I am trying to understand how I should manage the output surface pool when running a decoding session. I have a HW API 1.1 /SW API 1.4 sandy bridge processor. In my application I'd like to decode frames into system memory and post-process the decoded frames. I have no intention to provide external buffer/frame allocator. So I assume the SDK library will allocate and manage its own DPB buffers no matter which API (HW/SW) is used? I do not care about performance penalty when copying from video memory to system memory when HW API is called (I assume).
Based on the information above, my question is should I call MFXVideoDECODE_QueryIOSurf() to obtain the minimum buffers and allocate surfaces accordingly? Since the SDK has its own DPB buffers now, will it lock my externally provided surface for a longer period if it happens to store an IDR frame?
I am running the sample_decode application and I do not fully understand the behavior below:
1. HW API: I can see that the external surface is only locked between the MFXVideoDECODE_DecodeFrameAsync() call and MFXVideoCORE_SyncOperation() call. My take here is that locking is only for filling purpose. During the whole session, only one external surface is always suppiled. This seems confirm my undestanding above.

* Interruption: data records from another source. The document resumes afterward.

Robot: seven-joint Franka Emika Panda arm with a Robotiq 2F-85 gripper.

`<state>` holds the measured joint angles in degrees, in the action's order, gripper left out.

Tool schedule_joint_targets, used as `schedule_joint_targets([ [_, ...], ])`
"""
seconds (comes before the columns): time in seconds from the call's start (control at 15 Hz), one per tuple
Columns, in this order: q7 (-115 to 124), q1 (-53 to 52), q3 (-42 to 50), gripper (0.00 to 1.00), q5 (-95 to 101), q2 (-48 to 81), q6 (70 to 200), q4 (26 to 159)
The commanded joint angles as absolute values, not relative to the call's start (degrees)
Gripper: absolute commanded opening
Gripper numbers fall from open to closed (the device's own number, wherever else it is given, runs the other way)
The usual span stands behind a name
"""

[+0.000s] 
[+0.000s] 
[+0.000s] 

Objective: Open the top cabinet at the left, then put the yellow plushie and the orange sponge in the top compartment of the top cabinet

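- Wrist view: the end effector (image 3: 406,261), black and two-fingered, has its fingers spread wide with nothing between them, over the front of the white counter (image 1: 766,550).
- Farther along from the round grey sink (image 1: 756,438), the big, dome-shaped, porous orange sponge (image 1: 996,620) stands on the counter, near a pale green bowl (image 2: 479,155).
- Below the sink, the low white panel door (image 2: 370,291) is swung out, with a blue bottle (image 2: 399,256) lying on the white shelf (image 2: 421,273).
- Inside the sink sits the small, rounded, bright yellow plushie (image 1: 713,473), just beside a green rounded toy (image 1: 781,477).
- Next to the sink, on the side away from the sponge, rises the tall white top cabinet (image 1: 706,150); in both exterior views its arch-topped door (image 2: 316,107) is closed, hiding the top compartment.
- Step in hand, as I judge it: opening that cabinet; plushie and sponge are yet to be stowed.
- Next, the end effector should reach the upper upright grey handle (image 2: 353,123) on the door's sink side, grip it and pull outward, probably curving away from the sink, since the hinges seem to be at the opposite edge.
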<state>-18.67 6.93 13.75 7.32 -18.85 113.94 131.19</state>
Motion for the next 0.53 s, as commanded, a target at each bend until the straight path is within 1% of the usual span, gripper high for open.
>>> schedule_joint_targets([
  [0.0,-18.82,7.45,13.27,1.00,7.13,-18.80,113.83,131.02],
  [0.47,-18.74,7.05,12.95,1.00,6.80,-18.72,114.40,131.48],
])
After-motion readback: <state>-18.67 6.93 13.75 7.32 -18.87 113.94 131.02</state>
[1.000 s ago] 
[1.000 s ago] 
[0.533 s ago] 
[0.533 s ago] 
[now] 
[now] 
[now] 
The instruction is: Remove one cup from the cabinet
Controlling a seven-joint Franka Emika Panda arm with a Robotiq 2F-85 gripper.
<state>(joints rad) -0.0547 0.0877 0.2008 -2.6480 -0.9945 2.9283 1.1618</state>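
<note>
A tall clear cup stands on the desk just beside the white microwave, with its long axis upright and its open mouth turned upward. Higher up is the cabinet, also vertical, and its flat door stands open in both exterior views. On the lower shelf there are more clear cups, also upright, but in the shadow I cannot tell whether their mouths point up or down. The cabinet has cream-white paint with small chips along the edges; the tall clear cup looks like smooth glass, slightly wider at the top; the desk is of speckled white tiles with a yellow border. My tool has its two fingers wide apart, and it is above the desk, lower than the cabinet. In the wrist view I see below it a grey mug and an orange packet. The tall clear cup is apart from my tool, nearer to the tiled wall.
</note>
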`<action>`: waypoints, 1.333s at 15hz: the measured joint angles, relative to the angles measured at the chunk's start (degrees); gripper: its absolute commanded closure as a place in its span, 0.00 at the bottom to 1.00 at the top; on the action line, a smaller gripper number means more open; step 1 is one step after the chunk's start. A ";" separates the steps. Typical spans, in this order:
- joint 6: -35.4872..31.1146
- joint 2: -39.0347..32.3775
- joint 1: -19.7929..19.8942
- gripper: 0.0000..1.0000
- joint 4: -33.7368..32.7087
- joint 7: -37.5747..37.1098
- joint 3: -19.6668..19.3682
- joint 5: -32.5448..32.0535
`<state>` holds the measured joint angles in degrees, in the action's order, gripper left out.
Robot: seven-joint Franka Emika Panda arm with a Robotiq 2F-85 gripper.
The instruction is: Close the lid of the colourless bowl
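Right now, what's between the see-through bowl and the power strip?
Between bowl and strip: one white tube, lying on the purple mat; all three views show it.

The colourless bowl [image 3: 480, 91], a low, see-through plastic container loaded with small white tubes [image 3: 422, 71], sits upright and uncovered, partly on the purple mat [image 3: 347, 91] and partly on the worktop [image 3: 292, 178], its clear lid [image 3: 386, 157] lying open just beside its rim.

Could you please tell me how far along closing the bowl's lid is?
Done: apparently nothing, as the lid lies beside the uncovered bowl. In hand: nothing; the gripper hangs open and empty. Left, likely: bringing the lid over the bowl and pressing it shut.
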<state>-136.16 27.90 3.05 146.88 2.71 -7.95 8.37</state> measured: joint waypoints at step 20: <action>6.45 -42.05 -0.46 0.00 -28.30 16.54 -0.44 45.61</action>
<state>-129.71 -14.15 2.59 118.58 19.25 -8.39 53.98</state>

2. SW API: I can see that the external surfaces are locked in turn and more than one surfaces are in lock. This seems contradict my understanding above.
So is there any difference calling HW and SW API? Is it that external surface pool are used as the DPB buffer pool when calling SW API?
Another question is about sync depth. According one article in the forum on video conferencing, it is recommended to set AsyncDepth to 1 and feed complete frames. Ths is understandable for conference video since B frames are not used.
But what about other main-profile videos where frame reordering definitely happens? Can I still set AsyncDepth to 1 when I want to pull decoded frames ASAP? If I could, what if I feed incomplete frames at a time? Will the output be corrupted? I actually have set AsyncDepth to 1 and fed incomplete frames, and the output seems okay when calling HW API.
I have encountered other API calling failures, such as syncing operation returns -1 (calling HW API) and failure to lock memory error (calling SW API), in my multithreading application, but I hope your clarification will show that those issues are caused by my incorrect management of the surface pool.